A preocupação dentro do setor cresce justamente porque o transplante cardíaco depende diretamente da existência de equipes experientes e disponíveis em tempo integral. Quando surge um órgão compatível, não existe margem para atraso. Toda a mobilização precisa acontecer em minutos.
Profissionais ouvidos pela equipe avaliam que a atualização do estatuto dos servidores da saúde de Pernambuco se tornou uma necessidade urgente para evitar fragilidade operacional em serviços de alta complexidade.
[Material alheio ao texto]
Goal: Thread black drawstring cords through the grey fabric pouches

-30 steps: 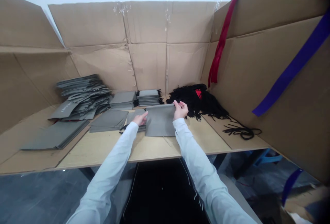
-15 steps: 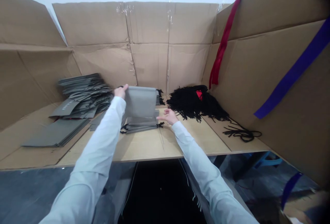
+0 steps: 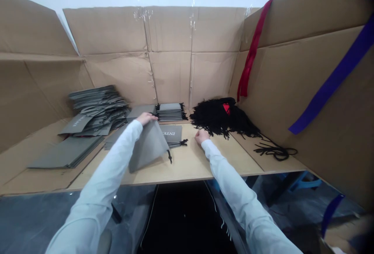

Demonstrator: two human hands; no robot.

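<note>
A grey drawstring bag (image 3: 149,145) hangs tilted from my left hand (image 3: 147,118), whose fingers are closed on its upper edge. A knotted black cord dangles from the bag's right corner. Behind it, partly covered, lie more grey bags with white lettering (image 3: 172,132) and black cord ends on the wooden board. My right hand (image 3: 201,136) is curled just above the board, in front of a heap of black cords (image 3: 222,115). What its fingers hold, if anything, is hidden.
At the left stand a tall, uneven pile of grey bags (image 3: 99,104) and a flat stack of grey pieces (image 3: 66,152). A neat corded stack (image 3: 171,112) sits at the back. Cardboard walls (image 3: 169,32) enclose the table; a red ribbon (image 3: 255,47) and a blue ribbon (image 3: 330,82) hang at right.
My left hand has come lower and to the right, and its bag has swung down and tilted. My right hand has shifted slightly right, and its fingers have curled in.
</note>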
A ausência de regulamentação do sobreaviso é vista internamente como um risco para a manutenção contínua das equipes responsáveis pelos transplantes cardíacos.
Reconhecimento também virou alerta para a saúde pública
Ainda assim, o PROCAPE segue consolidando Pernambuco como referência nacional em cardiologia pública e transplantes pelo SUS. O reconhecimento da ALEPE acabou funcionando também como um alerta importante para a saúde pública: programas de alta complexidade não sobrevivem apenas de equipamentos ou homenagens.
Eles dependem, principalmente, de pessoas.
De profissionais que permanecem de sobreaviso enquanto a cidade dorme.
De equipes que deixam suas famílias para correr contra o relógio.
E de homens e mulheres que transformam plantões silenciosos em novas oportunidades de vida.
Enquanto Pernambuco dorme, existem equipes lutando contra o tempo para manter corações batendo , e a continuidade desse trabalho pode definir quem terá uma nova chance de viver amanhã.